Japan Starts Space Elevator Experiments

That's actually quite exciting, though I doubt it will appear in my lifetime. I wonder how practical it would be to have some sort of intermediate stations along the way to geosynchronous orbit. If they could it would make it even more economically viable for launching low orbit satellites as well.
 
It's a great dream, but I believe unfortunately we are still really far from getting something even close to ACC's original :(

The main issue is, I believe, (and slapping carbon nanotubes as a catch word into it doesn't solve it) is having a cable strong enough. We are still in the realm of science fiction rather than science at the moment.

But I am optimistic, as advances in material science in the coming decades will probably make our current knowledge look as if we were just medieval smithies. So perhaps there will be a breakthrough on some sort of cheap and amazingly strong cable 'stuff'!
 
It's a great dream, but I believe unfortunately we are still really far from getting something even close to ACC's original :(

The main issue is, I believe, (and slapping carbon nanotubes as a catch word into it doesn't solve it) is having a cable strong enough. We are still in the realm of science fiction rather than science at the moment.
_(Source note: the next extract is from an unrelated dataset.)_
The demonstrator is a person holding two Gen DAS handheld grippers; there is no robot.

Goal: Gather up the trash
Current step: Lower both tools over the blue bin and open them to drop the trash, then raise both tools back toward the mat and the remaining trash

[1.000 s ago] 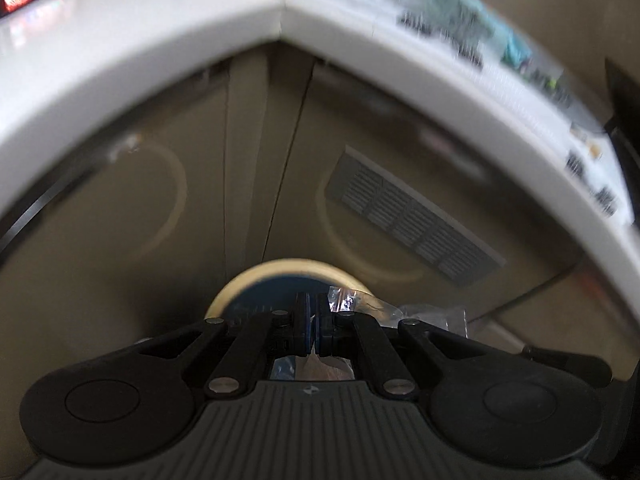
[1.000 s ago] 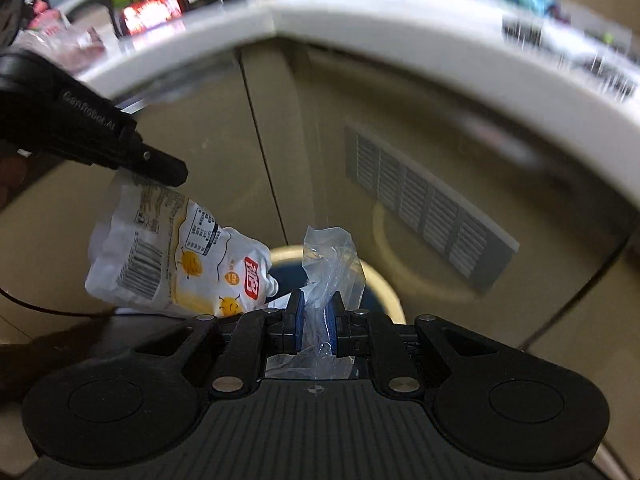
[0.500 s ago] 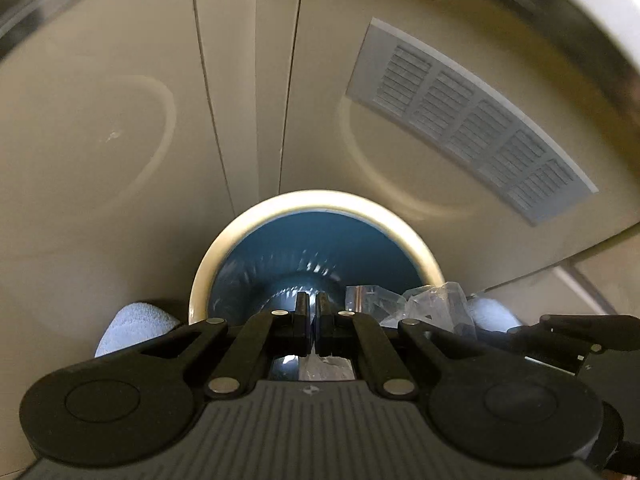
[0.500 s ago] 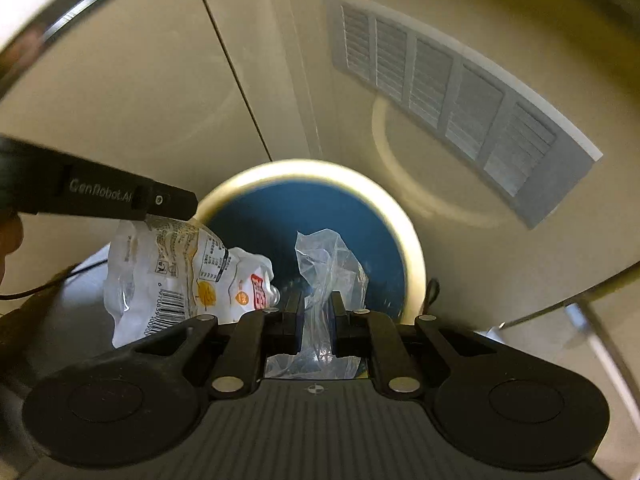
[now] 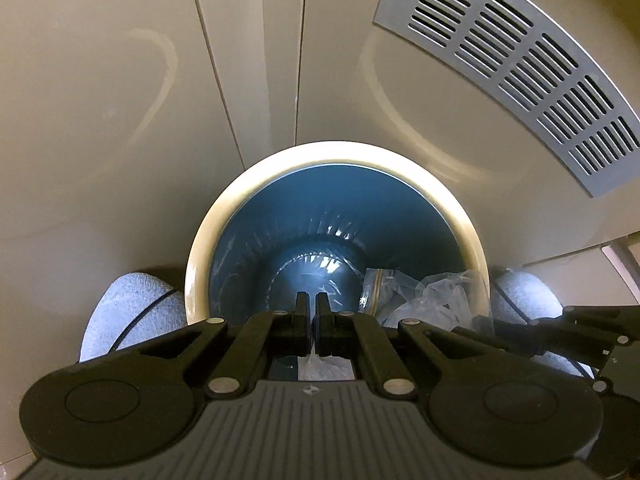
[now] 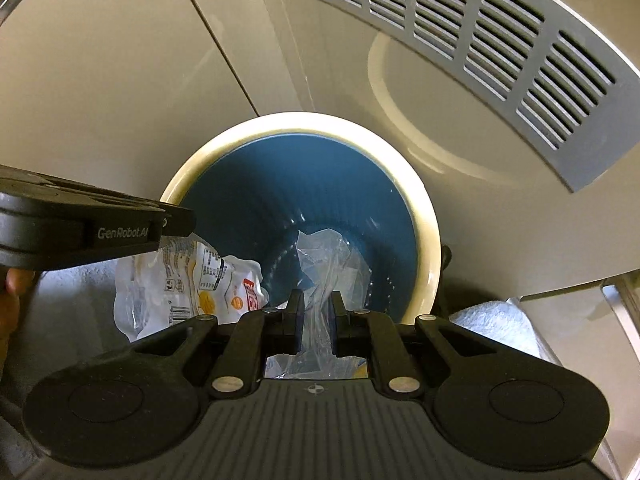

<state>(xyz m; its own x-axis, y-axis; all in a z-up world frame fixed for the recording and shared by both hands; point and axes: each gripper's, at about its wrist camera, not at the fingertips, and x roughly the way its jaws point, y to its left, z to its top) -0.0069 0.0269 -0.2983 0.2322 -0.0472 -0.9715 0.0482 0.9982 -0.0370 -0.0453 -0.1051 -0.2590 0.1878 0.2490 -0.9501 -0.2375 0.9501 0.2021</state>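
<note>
Bin (image 6: 430, 216), blue liner (image 6: 248, 208), nothing inside

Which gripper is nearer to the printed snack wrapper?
Left. The left gripper is shut on the snack wrapper, which hangs from it. The right gripper sits just beside it, holding a clear plastic bag.

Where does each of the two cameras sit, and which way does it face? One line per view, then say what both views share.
Left wrist view: sits on the left gripper, facing steeply down into the bin; its shut fingers pinch a wrapper edge; the right gripper intrudes at right.
Right wrist view: sits on the right gripper, facing down into the bin; its fingers clamp a clear plastic bag; the left gripper holding a printed wrapper enters at left.
Shared: the bin, grey vent panel, clear plastic bag, both grippers.
</note>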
But I am optimistic, as advances in material science in the coming decades will probably make our current knowledge look as if we were just medieval smithies. So perhaps there will be a breakthrough on some sort of cheap and amazingly strong cable 'stuff'!
Yeah, that's why I doubt it will be in my already slightly aged lifetime!
 
Hopefully, by the time they figure this all out (before disregarding it as unviable), advanced propulsion drives will be developed making it obsolete before it is even built. And I don't mean some Vernian moon gun either.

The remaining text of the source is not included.